It is the veil of mind and maya or illusion that stops us from realizing the oneness of the soul and the Lord. Our mind is caught in the illusion of this creation. We think our life is real, but it is actually just a play generated by the Lord so that we can balance our karmas. Maharaj Charan Singh says in Spiritual Discourses, Vol. II, “This world is a vast stage, and according to our karmas, each of us is playing our role.” Nothing in our lives is real. It is all an illusion generated by the Lord. The Lord is the puppeteer pulling our strings. We have no control, and yet every day it seems we are faced with choices to make. Can we choose? Can we make a mistake?

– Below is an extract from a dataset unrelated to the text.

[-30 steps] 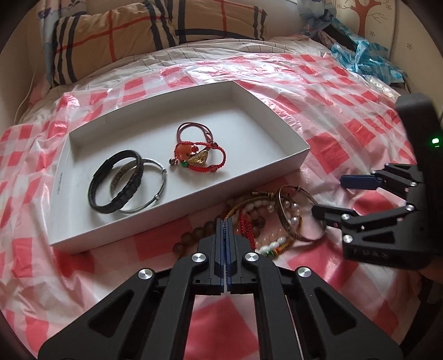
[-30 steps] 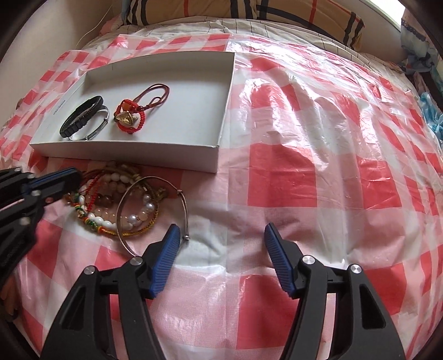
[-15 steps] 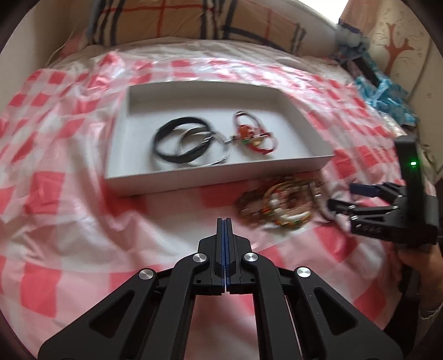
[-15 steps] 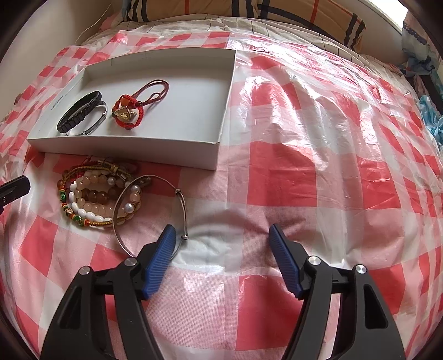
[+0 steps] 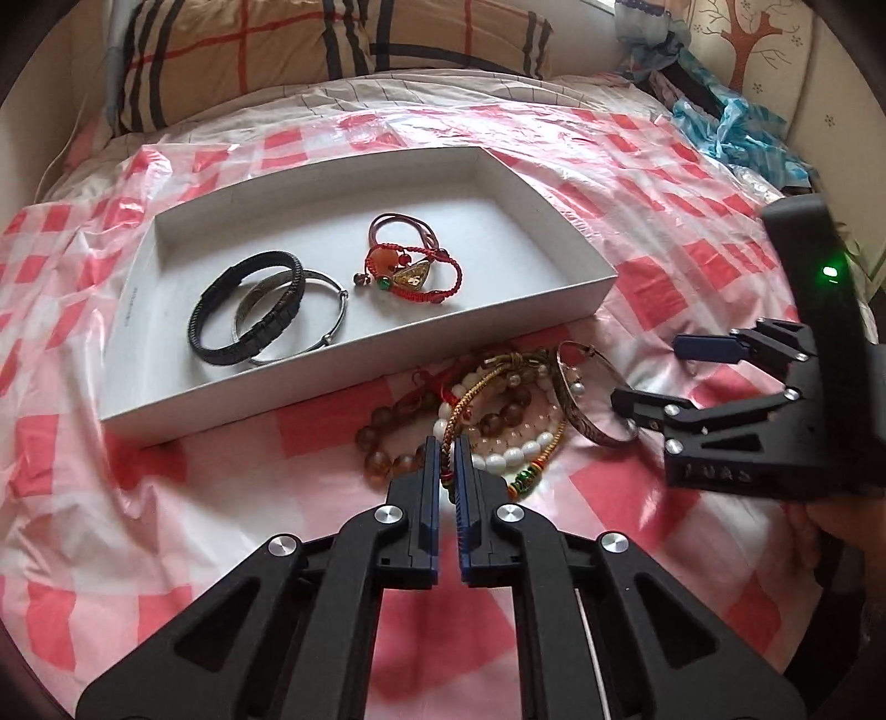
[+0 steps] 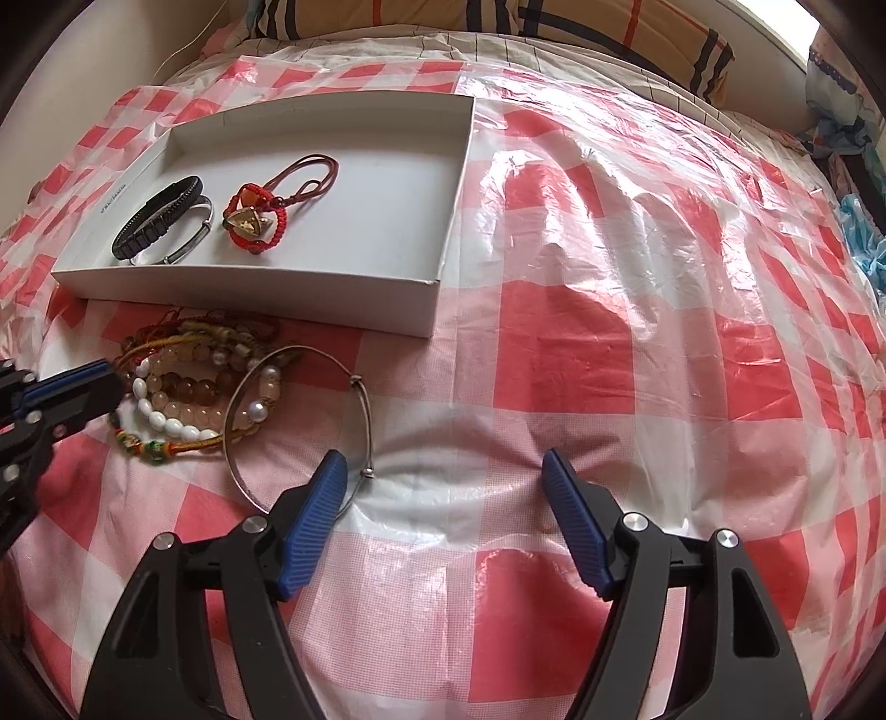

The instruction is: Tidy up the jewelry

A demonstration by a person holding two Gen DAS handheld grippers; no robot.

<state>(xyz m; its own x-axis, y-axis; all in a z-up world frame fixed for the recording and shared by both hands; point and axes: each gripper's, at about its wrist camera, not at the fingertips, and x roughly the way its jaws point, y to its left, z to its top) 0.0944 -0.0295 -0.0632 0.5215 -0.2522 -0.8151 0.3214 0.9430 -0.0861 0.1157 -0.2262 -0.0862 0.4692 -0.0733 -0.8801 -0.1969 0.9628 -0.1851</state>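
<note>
My left gripper (image 5: 447, 450), jaws parting slightly, pinches a gold cord (image 5: 470, 400) in the bracelet pile (image 5: 487, 410) beside the tray (image 5: 576, 302), my right gripper (image 6: 443, 487) opening on nothing; lifting could drag tangled beads along.

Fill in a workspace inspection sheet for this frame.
Surface: red-checked plastic sheet over a bed, wrinkled.
Job's things: white tray holds black bracelet, silver bangle and red cord bracelet; beaded bracelet pile and wire bangle lie outside, in front of it.
Clutter: crumpled blue plastic, far right.
Grippers: left gripper almost shut at the pile, a braided cord in the slit, hold uncertain; right gripper opening, only sheet between its jaws.
Cables: thin pale line at the far-left bed edge, possibly a cord.
Surroundings: plaid pillow.
</note>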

In Spiritual Perspectives, Vol. III, a questioner asked Maharaj Charan Singh:
When we have a choice of two ways to go in our life – let’s say we have to live in one place and all of a sudden there’s a chance we can live somewhere else – we sometimes experience a turmoil. You’re not sure which way to go, whether you want to go – to move to the other place – or stay where you are. Yet you always tell us not to worry. It seems like in order not to worry about that, we should just surrender that problem, but how do we do that?
Maharaj Ji answered:
Brother, instead of worrying about the situation, one should try to do one’s best. With your best available intellect or reasoning or thinking or intuition – whatever you may have – do your best, then leave it to the Lord. Still you can be wrong, but then, you see, you have no other option. What else can you do? You have done your best. Then leave it to the Lord.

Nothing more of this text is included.